'''
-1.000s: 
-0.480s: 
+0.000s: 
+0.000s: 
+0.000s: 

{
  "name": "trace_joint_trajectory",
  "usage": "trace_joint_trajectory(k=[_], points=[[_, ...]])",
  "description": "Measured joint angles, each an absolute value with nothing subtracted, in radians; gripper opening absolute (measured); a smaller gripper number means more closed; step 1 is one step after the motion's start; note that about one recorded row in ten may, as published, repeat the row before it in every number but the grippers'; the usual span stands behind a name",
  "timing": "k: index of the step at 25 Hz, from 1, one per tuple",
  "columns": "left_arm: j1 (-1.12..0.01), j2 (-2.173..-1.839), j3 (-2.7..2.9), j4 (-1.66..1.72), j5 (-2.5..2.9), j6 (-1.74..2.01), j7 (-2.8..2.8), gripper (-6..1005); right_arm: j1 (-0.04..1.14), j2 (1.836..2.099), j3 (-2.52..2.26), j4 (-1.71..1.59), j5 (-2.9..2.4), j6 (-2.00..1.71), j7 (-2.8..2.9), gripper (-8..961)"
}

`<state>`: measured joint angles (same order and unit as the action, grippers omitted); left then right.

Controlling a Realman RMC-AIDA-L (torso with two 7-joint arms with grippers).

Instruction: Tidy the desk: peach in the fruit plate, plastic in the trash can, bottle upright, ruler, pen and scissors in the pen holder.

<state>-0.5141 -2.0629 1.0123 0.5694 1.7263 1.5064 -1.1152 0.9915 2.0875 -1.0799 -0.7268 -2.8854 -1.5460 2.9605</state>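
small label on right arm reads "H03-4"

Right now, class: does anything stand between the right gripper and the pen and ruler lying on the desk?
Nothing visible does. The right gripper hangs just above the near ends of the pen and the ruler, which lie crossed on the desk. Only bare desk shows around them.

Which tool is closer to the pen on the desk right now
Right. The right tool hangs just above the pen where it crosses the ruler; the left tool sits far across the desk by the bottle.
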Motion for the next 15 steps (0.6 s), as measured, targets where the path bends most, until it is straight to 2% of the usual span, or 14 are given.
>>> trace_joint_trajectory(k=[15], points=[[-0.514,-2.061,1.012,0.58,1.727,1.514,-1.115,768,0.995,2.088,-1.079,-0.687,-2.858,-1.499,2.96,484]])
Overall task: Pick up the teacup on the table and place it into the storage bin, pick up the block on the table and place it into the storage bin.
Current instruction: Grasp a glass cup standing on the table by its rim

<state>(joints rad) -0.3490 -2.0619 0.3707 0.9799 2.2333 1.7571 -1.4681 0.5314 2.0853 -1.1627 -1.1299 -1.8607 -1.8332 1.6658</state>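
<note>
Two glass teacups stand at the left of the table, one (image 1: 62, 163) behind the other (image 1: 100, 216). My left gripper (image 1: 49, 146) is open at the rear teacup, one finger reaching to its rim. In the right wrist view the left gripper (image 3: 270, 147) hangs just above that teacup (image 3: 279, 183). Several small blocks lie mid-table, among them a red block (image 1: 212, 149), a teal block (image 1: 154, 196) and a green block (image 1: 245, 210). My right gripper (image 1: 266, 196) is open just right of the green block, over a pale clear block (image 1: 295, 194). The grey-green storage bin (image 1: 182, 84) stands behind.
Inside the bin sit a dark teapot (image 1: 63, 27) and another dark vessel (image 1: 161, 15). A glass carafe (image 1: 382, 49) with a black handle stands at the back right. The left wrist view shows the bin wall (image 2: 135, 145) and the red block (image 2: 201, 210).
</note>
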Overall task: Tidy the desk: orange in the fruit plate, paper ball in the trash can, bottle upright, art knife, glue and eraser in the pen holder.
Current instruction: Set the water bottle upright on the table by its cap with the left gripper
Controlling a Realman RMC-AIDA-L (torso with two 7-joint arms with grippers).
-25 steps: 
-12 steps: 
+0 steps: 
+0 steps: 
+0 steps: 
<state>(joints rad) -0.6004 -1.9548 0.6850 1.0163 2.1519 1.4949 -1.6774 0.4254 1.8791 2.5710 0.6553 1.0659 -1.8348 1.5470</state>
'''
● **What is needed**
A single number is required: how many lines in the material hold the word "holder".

● **Response**
2